Sign in to follow this  
Erik Rufelt

OpenGL Getting Max Tri/sec rate

Recommended Posts

Hi, I've been experimenting with different ways of drawing triangles, and no matter what I try I seem to be getting very low tris/sec rates. What's the optimal way to achieve as high geometry rate as possible? I've tried both OpenGL and Direct3D 9.0, with about the same results. I have an ATI x800XT 256mb graphics card, and get best results drawing using vertex buffers in D3D and vertex buffer objects in OpenGL. D3D gets max ~90 MTris/sec, and OpenGL ~70MTris/sec. I've tried larger/smaller vertex buffers and found that this is as high as it gets. I draw without textures or anything, it's the same if i cull away all tris. ATI's website says the card should be able to draw like 500MTris/sec. I realize this is impossible to reach =) but i'm not even getting 1/5 of this. I've found sites where other people have posted much higher rates, but I have not managed to get them myself. An example app that came with the DX9 SDK reported about 160MTris/sec while using optimized meshes. I've tried all different settings i could think of, and the data is stored on the card, not in system memory. If i keep them in system mem i get like 10MTris/sec =) Are there better ways to draw triangles, or is this something wrong with my comp? Thx, /Erik

Share this post


Link to post
Share on other sites
Hello..

There are alot of factors to be considered.
nVidia has a nice pdf with step-by-step tp get the highest tris/sec out of your card. ATI should have something similar.

Some pointers:
* Use as few batches as you can (and still try to use shorts for indices ;]).
* Remeber to store the indices on the graphics-card as well...
* Some vertex formats are more card-friendly than others. For example one 32 bit int for the colors is better than 4 floats...

And then obvious stuff like vertex and fragment programs.. textures..
Try to just use vertices and nothing else (less data == more speed.. usually).

Good luck!

Share this post


Link to post
Share on other sites
Quote:
Original post by Erik Rufelt

ATI's website says the card should be able to draw like 500MTris/sec. I realize this is impossible to reach =) but i'm not even getting 1/5 of this.
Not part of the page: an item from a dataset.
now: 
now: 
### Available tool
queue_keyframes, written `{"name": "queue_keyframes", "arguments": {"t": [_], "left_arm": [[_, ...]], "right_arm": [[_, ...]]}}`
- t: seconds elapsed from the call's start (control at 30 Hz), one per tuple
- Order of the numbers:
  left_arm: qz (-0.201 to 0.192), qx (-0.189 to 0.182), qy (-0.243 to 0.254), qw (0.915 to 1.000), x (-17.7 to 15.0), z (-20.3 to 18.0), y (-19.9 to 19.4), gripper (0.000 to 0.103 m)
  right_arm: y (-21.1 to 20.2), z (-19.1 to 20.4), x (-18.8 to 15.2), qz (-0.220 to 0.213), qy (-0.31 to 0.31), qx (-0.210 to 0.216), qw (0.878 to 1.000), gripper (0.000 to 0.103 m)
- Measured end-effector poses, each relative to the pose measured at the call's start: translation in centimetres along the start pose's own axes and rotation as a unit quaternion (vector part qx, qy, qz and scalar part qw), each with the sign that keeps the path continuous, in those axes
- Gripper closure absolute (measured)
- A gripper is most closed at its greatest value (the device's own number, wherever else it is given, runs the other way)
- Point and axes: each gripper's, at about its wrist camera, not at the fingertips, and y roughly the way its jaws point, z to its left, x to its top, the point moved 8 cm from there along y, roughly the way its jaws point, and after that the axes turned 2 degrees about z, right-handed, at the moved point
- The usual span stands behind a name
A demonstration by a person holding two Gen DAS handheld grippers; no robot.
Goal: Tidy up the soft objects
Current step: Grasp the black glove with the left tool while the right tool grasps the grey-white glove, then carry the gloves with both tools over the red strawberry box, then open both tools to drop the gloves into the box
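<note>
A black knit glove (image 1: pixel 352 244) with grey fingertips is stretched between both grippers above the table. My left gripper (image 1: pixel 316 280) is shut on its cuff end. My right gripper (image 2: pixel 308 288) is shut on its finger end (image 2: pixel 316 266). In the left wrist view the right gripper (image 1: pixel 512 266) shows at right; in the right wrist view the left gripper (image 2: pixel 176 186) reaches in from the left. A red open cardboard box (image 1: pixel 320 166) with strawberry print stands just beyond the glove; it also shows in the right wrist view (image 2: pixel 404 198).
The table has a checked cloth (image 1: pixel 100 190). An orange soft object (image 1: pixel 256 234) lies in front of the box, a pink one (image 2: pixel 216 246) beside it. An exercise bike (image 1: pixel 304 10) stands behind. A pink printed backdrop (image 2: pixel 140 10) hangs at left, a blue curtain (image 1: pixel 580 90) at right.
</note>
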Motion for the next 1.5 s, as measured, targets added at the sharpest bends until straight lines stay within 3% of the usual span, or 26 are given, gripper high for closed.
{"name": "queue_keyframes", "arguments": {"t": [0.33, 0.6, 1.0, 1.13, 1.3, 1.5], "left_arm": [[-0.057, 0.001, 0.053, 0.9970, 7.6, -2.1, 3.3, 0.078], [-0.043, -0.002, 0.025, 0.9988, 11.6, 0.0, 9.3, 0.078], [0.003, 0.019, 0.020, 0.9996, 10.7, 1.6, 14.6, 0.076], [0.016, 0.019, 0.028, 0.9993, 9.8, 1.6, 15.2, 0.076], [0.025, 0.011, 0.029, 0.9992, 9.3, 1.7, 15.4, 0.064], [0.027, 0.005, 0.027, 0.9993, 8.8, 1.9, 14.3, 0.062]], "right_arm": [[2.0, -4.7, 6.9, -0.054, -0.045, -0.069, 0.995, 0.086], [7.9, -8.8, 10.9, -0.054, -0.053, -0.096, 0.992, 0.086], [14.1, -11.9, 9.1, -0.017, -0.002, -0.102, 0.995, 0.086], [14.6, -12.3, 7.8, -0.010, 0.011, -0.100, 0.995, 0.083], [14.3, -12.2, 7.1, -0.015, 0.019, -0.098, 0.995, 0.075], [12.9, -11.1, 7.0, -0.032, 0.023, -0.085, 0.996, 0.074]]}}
I've found sites where other people have posted much higher rates, but I have not managed to get them myself.
An example app that came with the DX9 SDK reported about 160MTris/sec while using optimized meshes.
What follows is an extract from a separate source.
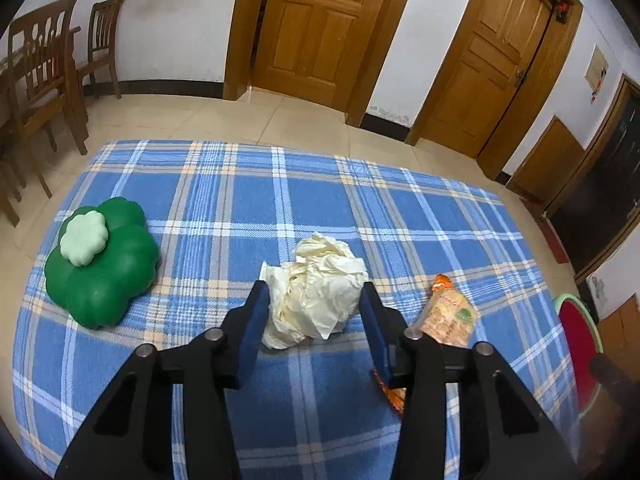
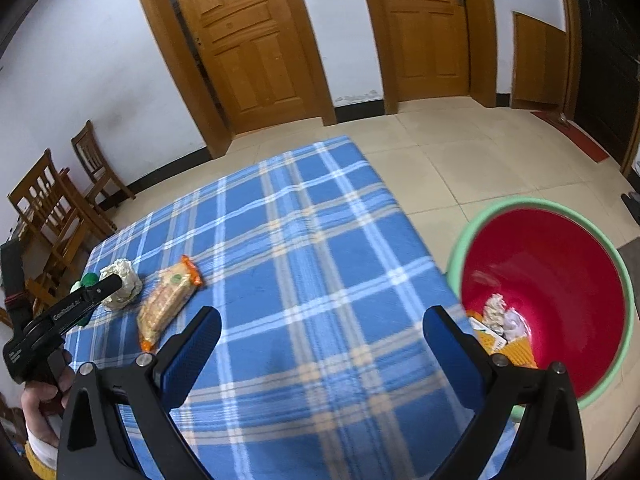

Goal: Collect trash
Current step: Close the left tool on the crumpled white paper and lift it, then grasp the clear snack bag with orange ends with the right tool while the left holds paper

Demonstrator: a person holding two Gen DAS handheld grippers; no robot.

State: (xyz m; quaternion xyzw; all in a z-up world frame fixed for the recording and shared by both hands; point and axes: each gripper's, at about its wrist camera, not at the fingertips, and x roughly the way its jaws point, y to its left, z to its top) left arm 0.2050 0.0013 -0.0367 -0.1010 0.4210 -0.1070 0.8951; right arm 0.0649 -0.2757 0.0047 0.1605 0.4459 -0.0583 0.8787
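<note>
A crumpled cream paper wad [image 1: 316, 292] lies on the blue plaid tablecloth [image 1: 240, 200]. My left gripper [image 1: 314, 300] is open, its blue pads either side of the wad, not pressing it. An orange snack wrapper [image 1: 448, 316] lies just right of the left gripper; it also shows in the right wrist view [image 2: 168, 300], beside the wad [image 2: 120, 284]. My right gripper [image 2: 322, 328] is open and empty above the table's right side. A red bin with a green rim [image 2: 560, 280] stands beside the table and holds several pieces of trash.
A green clover-shaped object [image 1: 102, 260] sits on the table's left part. Wooden chairs [image 1: 40, 72] stand at the left wall. Two wooden doors [image 1: 316, 28] are behind. The bin's rim [image 1: 576, 332] shows at the right table edge.
</note>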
Congratulations, you've been bitten by the PC hardware marketing BS bug. Your card would have no problem writing 500M triangles/second... if your machine had enough bandwidth to send triangles to the GPU that fast. The PC hardware scene is full of meaningless specs that can never be acheived because there is a limiting bottleneck somewhere else in the system. You could probably get a little higher than the 90M triangles/second as evidenced by the program that comes the DX9 SDK you mentioned, but give up any hope of ever reaching 500M, it's just not gonna happen unless you have a PCI express card.

Share this post


Link to post
Share on other sites
Hi,

Thanks for the reply
I use just one batch, tried drawing it once per frame as well as 10+ times per frame, with same result.
I have also tried more batches.
I don't have any colors or anything, just the vertices, D3DFVF_XYZ.. adding D3DFVF_DIFFUSE and a color (32 bit int) made the rate drop with 40%.. which seems to imply that the problem is memory..
Everything is stored on the card..
I've tried using 16bit indices as well, but it didn't result in any change..
I get 125 MTris/sec now with
device: D3DADAPTER_DEFAULT, D3DDEVTYPE_HAL, D3DCREATE_HARDWARE_VERTEXPROCESSING
vbuf: D3DFVF_XYZ, D3DUSAGEWRITEONLY, D3DPOOL_DEFAULT
ibuf: D3DFMT_INDEX32, D3DUSAGE_WRITEONLY, D3DPOOL_DEFAULT
SetFVF: D3DFVF_XYZ
SetIndices
SetStreamSource(0, buf, 0, sizeof(D3DXVECTOR3))
and DrawIndexedPrimitive(D3DPT_TRIANGLELIST..);
Is it possible to tell d3d how to store the vertices on the card?
I was thinking perhaps it's somehow defaulted to double precision or something..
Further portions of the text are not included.